Walsh smiled at the suggestion that he was evolving into a turf sprint trainer.

“We’re just trying to get our owners into stakes-caliber horses that have chances to take us to races like the Breeders Cup,” he said. “It just so happens this year that we’ve got the turf sprinters. Whenever you get a chance to run those type races, turf or dirt, short or long, it’s exciting.”

Amidst Waves was ready to run in early May and has three wins and a second in five starts.

“She’s put together a nice resume. She’s never really run a bad race,” Weaver said. “She was fourth first time out on the dirt. Ever since then every race she’s run has been good. She deserves a shot at the Breeders Cup.”

Crimson Advocate also started on dirt in her debut, finishing fourth on April 26. Weaver tried her in the Royal Palm Juvenile Filly at Gulfstream Park on May 13 and she easily won the Royal Ascot qualifier. She held on to win the Queen Mary by a nose under John Velazquez and has not raced since.

\Weaver said she did not have a setback and has been training steadily at Saratoga for the race.

“I wanted to give her a break,” he said. “Obviously, we’ve had that race in mind. She’s come along really nicely. And she deserves to be in there as well.”

No Nay Mets was a pinhooking prospect for Bregman, who has a life-long interest in the sport, has started a racing and breeding operation.

“He was in a 2-year-old sale and they didn’t end up getting what they thought was fair money for the horse so he kept him and raced him,” Weaver said. “Luckily, I happen to be the beneficiary of that.”

Weaver said he was asked if he could get the colt ready in 17 days for the male Royal Ascot qualifier at Gulfstream Park.

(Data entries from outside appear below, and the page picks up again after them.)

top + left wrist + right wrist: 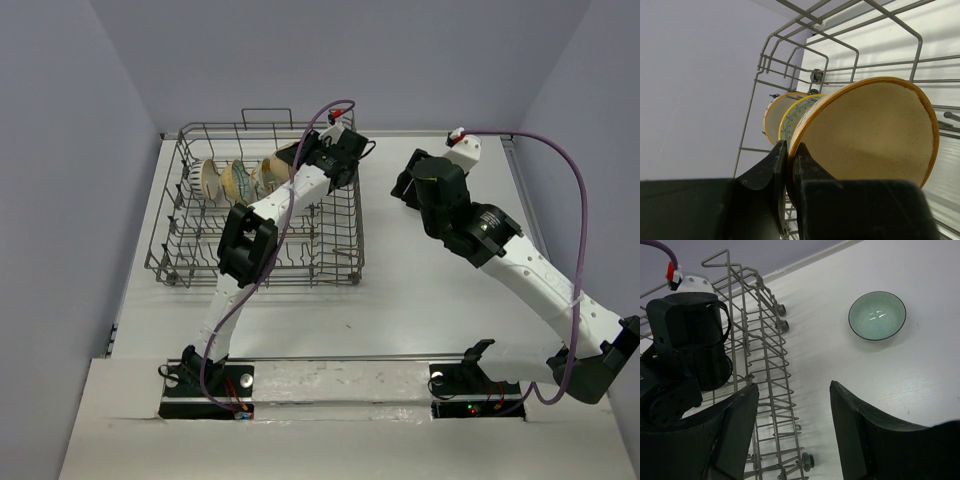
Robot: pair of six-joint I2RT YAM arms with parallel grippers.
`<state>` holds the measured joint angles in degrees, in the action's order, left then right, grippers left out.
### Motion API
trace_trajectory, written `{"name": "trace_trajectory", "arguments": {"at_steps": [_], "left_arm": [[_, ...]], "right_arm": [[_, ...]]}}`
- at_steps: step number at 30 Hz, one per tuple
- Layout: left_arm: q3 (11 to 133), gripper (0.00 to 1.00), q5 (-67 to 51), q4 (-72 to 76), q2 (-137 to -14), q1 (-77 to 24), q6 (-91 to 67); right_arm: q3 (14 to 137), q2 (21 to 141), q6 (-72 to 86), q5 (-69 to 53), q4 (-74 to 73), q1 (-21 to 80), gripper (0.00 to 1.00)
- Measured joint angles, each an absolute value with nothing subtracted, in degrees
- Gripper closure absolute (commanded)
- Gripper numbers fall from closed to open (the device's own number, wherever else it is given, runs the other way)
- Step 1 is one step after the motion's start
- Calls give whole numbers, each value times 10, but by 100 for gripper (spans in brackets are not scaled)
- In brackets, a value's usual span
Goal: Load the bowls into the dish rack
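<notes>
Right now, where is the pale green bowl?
In the right wrist view, the teal-green bowl sits upright on the table, right of the dish rack and apart from it.

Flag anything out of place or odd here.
One pale teal-green round ceramic bowl sits alone on the white table, outside the grey metal wire dish rack where the other bowls stand on edge. Nothing looks spilled or broken.

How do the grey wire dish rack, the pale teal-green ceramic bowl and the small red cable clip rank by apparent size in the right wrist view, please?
1. Grey wire dish rack, largest, though cropped by the frame.
2. Pale teal-green ceramic bowl.
3. Small red cable clip, smallest.
</notes>
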<state>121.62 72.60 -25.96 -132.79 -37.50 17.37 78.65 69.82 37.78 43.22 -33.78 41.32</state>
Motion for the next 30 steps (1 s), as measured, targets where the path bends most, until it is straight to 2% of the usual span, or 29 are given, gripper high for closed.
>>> {"name": "trace_trajectory", "arguments": {"at_steps": [15,30], "left_arm": [[1216,100,732,-258,-1332,-375,175],[1216,90,740,-247,-1337,-380,191]], "right_arm": [[786,698,378,434,-339,413,36],[780,696,378,437,-340,413,36]]}}
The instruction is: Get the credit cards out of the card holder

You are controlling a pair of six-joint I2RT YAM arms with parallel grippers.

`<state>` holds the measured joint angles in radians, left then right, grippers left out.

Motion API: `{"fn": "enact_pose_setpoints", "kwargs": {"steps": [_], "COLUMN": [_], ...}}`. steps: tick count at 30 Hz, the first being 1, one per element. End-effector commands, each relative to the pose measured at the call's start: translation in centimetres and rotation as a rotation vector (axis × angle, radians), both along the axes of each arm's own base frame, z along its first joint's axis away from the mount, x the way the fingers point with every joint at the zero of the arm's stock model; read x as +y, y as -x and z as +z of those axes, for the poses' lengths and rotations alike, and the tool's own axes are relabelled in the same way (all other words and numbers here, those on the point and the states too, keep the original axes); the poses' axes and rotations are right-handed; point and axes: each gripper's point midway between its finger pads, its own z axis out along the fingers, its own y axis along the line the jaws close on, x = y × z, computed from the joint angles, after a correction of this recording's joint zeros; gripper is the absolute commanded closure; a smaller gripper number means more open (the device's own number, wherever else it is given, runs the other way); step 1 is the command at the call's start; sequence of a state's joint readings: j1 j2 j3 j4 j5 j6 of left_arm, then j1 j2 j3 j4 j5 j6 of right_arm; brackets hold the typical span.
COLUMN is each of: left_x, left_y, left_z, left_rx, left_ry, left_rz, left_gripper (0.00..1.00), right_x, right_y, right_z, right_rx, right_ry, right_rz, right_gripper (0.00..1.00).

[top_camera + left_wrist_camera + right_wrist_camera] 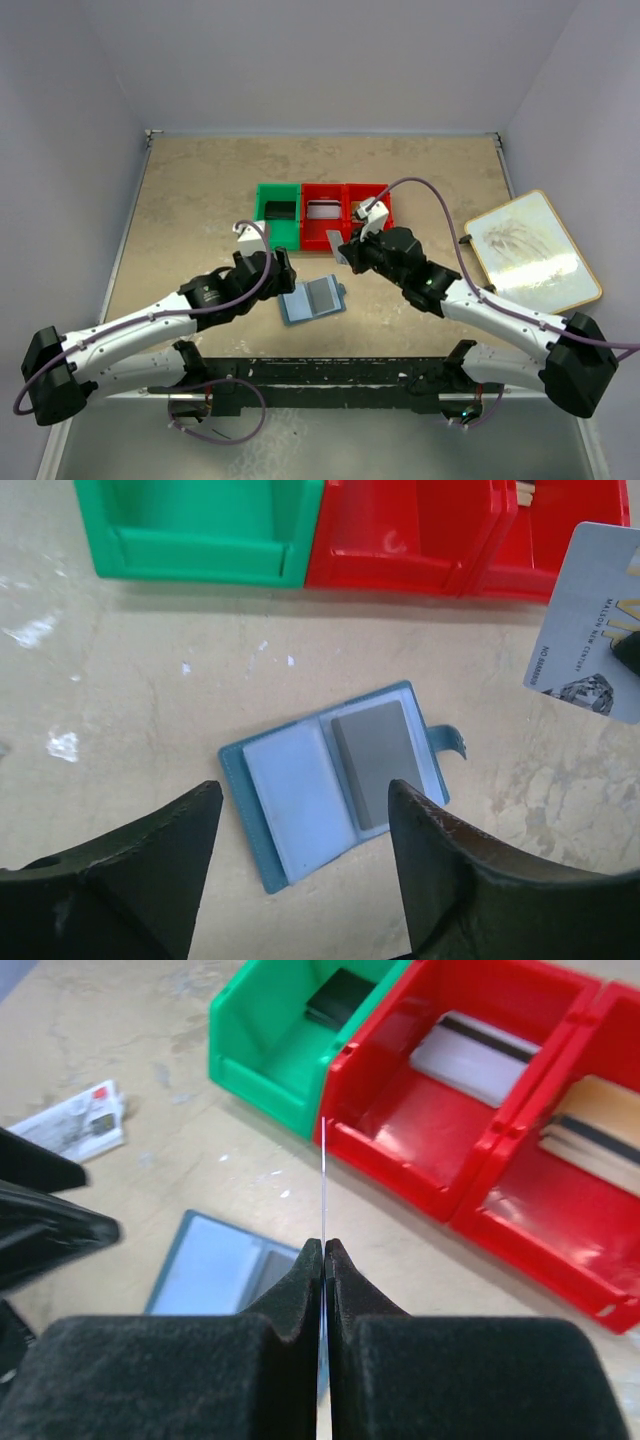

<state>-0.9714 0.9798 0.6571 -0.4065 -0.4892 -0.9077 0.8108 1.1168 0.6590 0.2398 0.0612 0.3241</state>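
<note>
One pale grey card [590, 620] pinched edge-on between the right fingers [310, 1272], closed tight on its lower part. Lifted clear of the worktop [200, 200], up and to the right of the card holder [290, 810]. A second, darker grey card [375, 760] tucked in the holder's right-hand pocket. Holder spread open and flat on the worktop just in front of the bins, light blue inside facing up, clasp tab sticking out at its right edge, left-hand pocket pale and plain. Left fingers [405, 805] spread wide above the holder's near edge, one on either side, gripping nothing.

Behind the holder, a green bin [279, 213] with a dark card [340, 998] in it. Beside that, a red bin [323, 215] holding a white card with a dark stripe [475, 1050]. Next along, another red bin [368, 208] with a gold-toned card [600, 1120]. Off to the holder's left in the right wrist view, a white packet with red marks [70, 1125] on the worktop. Far right, a framed pale board [532, 250] lying flat.
</note>
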Motion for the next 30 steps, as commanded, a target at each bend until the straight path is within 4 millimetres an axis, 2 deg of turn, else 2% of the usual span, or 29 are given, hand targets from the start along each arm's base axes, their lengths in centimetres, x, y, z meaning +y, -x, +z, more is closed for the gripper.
{"fn": "enact_pose_setpoints", "kwargs": {"steps": [1,4,6,10,13,16,18,19,20,25,28,30], "left_x": [3.4,5.3,7.7,10.2,11.7,13.2,13.5,13.7,13.9,14.7,14.8,14.7], "left_y": [-1.7,-3.1,-4.3,-5.1,-5.0,-5.0,-4.7,-4.5,-4.5,-4.5,-4.6,-4.6], "left_z": [3.6,4.1,3.7,4.2,4.9,6.3,7.4,7.7,7.8,7.6,7.4,7.4], "left_rx": [-0.087,-0.054,-0.016,-0.006,-0.013,-0.097,-0.14,-0.158,-0.167,-0.15,-0.138,-0.14], "left_ry": [-0.152,-0.201,-0.227,-0.254,-0.303,-0.296,-0.27,-0.26,-0.258,-0.299,-0.314,-0.311], "left_rz": [0.077,0.109,0.152,0.195,0.218,0.28,0.288,0.292,0.301,0.345,0.35,0.345], "left_gripper": [0.32,0.3,0.29,0.28,0.27,0.26,0.24,0.23,0.23,0.22,0.22,0.22], "right_x": [-2.7,-3.0,-3.0,-1.1,0.6,1.7,2.4,2.8,3.1,4.4,4.8,4.9], "right_y": [-3.7,-5.2,-6.6,-9.0,-10.7,-11.7,-12.2,-12.8,-13.4,-15.2,-16.3,-17.0], "right_z": [4.1,5.0,5.2,6.2,5.1,2.8,1.9,2.3,2.5,0.7,0.3,-0.6], "right_rx": [-0.226,-0.333,-0.376,-0.444,-0.478,-0.53,-0.584,-0.618,-0.644,-0.658,-0.684,-0.671], "right_ry": [0.122,0.201,0.252,0.3,0.399,0.51,0.558,0.572,0.589,0.672,0.718,0.759], "right_rz": [-0.148,-0.155,-0.14,-0.008,0.076,0.172,0.231,0.231,0.235,0.296,0.308,0.321], "right_gripper": [1.0,1.0,1.0,1.0,1.0,1.0,1.0,1.0,1.0,1.0,1.0,1.0]}}
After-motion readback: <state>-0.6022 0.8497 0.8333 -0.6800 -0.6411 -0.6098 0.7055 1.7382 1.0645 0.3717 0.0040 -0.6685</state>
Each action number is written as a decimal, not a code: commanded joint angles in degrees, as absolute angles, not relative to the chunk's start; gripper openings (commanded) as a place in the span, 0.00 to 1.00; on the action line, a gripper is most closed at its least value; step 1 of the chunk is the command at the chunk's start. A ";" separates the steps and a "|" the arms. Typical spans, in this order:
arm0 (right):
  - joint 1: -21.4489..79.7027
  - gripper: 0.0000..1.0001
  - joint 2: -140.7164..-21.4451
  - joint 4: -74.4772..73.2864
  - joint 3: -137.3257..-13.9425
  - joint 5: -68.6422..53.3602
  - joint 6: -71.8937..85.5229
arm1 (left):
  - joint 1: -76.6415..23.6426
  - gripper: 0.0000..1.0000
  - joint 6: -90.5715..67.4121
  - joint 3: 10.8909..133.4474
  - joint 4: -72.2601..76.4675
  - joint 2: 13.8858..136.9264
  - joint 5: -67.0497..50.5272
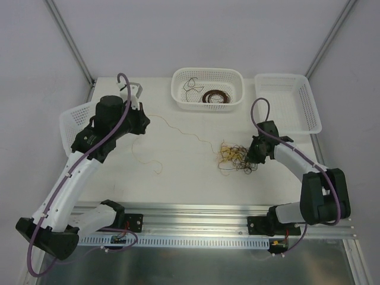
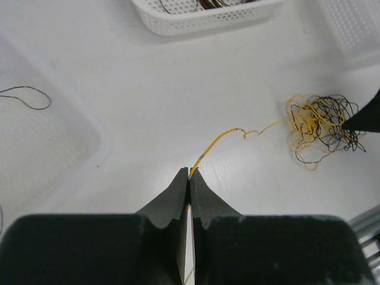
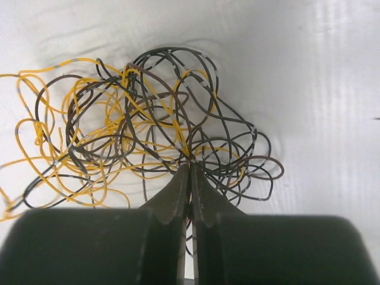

“I’m never one to say no,” he said.

In his racing debut, No Nay Mets win by 3 ½ lengths. He ended up 7 ¼ lengths back at Royal Ascot. Since then, he’s won stakes at Monmouth Park and Colonial Downs.

“A nice, easy horse to train,” Weaver said. “He’s very classy. Understands what his job is. He’s fast. Knows how to go over there and get it done.

“Not really sure what happened over at Ascot. Maybe he just needs to be put into the race like he has been over here in the States. Maybe he just didn’t handle that course. Anyway, other than the Ascot race, he’s been pretty impressive. He’s won by open lengths in all three starts in United States. It’s not going to surprise me if he does that again.”